++++ Dataset extract ++++
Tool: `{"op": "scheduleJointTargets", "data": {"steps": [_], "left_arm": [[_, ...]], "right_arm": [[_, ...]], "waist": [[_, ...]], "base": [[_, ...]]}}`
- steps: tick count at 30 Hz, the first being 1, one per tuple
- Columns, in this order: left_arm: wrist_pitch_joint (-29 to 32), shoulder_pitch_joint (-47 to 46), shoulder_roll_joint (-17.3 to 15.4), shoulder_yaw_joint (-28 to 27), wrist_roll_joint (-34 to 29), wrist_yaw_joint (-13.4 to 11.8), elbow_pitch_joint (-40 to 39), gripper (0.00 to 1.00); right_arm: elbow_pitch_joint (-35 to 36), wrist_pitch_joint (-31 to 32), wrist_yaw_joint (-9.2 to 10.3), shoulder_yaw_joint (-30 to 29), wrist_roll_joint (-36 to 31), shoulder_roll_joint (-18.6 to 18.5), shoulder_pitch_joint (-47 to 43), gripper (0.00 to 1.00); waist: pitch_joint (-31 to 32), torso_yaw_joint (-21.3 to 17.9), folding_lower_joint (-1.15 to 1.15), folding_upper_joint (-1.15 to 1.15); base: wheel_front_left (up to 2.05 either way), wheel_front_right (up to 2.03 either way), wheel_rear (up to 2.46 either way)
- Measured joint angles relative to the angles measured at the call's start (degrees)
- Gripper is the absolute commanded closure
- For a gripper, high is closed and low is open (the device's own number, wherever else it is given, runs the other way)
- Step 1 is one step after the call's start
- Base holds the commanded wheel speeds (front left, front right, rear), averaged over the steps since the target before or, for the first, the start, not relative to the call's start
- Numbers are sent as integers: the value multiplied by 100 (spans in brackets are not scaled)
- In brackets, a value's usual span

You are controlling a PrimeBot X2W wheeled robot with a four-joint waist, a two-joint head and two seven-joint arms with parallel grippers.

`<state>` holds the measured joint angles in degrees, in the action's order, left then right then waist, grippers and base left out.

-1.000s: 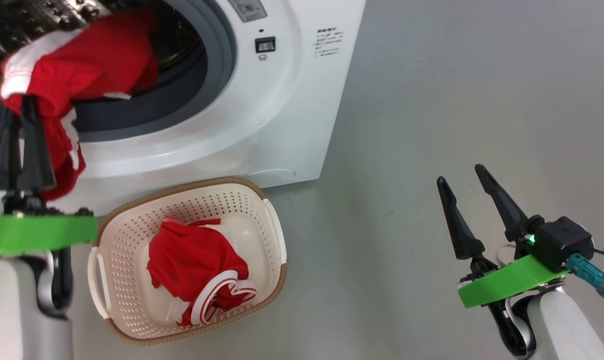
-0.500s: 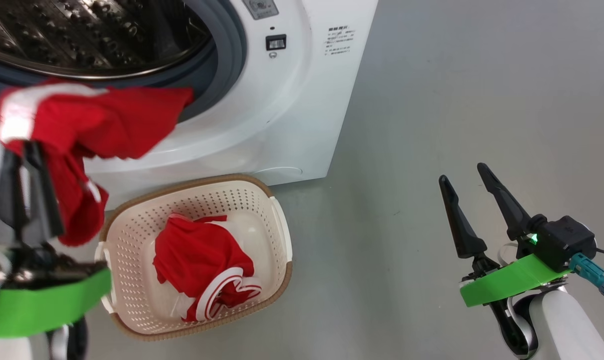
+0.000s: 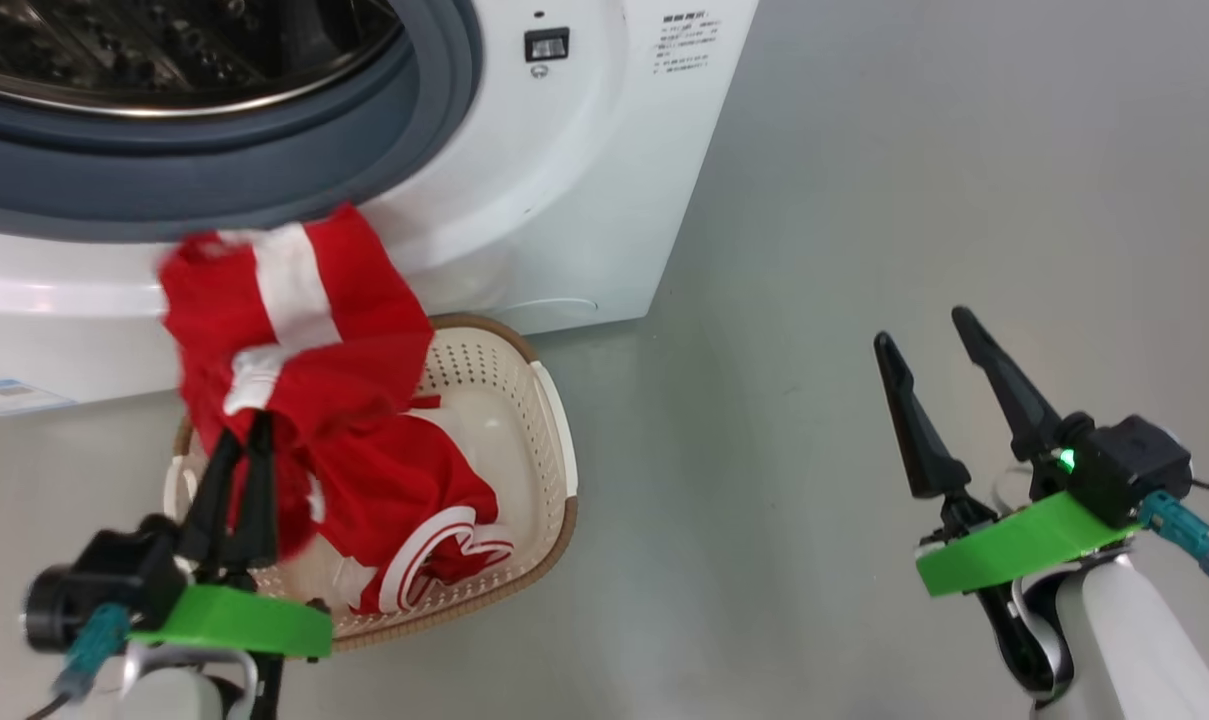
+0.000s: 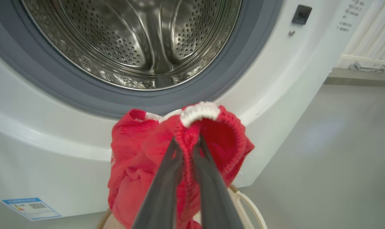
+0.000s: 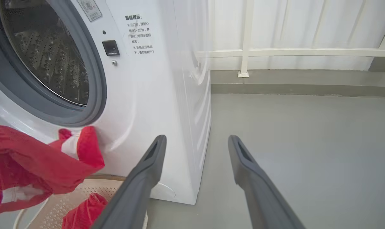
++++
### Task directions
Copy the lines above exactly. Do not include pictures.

### Answer section
Tool: `{"op": "scheduleJointTargets", "data": {"steps": [_], "left_arm": [[_, ...]], "right_arm": [[_, ...]], "waist": [[_, ...]], "base": [[_, ...]]}}`
- steps: tick count at 30 Hz, the first being 1, one per tuple
- Columns, in this order: left_arm: wrist_pitch_joint (-29 to 32), shoulder_pitch_joint (-47 to 46), shoulder_roll_joint (-17.3 to 15.4), shoulder_yaw_joint (-28 to 27), wrist_roll_joint (-34 to 29), wrist_yaw_joint (-13.4 to 11.8), elbow_pitch_joint (-40 to 39), gripper (0.00 to 1.00); right_arm: elbow_pitch_joint (-35 to 36), wrist_pitch_joint (-31 to 32), wrist_yaw_joint (-9.2 to 10.3), shoulder_yaw_joint (-30 to 29), wrist_roll_joint (-36 to 31), shoulder_roll_joint (-18.6 to 18.5), shoulder_pitch_joint (-47 to 43), gripper (0.00 to 1.00); waist: pitch_joint (-31 to 32), torso_yaw_joint (-21.3 to 17.9), folding_lower_joint (-1.15 to 1.15), folding_upper_joint (-1.15 to 1.15); base: wheel_front_left (up to 2.05 either way), wheel_front_right (up to 2.03 either way), wheel_rear (up to 2.46 either way)
- Measured joint angles relative to the angles measured at the call's start (degrees)
- Gripper is the absolute commanded closure
- For a gripper, high is closed and low is open (the device's own number, wherever else it is given, runs the other way)
- Step 1 is one step after the call's start
- Base holds the commanded wheel speeds (front left, front right, rear), averaged over the steps since the target before or, for the first, the start, not relative to the call's start
- Numbers are sent as integers: the value multiplied by 100 (spans in brackets are not scaled)
- In brackets, a value's usual span

You are controlling a PrimeBot X2W wheeled robot with a four-joint waist, a two-joint head and two seven-joint arms with parallel grippers.

`<state>` holds the measured joint angles in degrees, in the action's order, left then right then waist, grippers and base left out.

-1.000s: 
-0.500s: 
+0.000s: 
+0.000s: 
+0.000s: 

The given output is complete.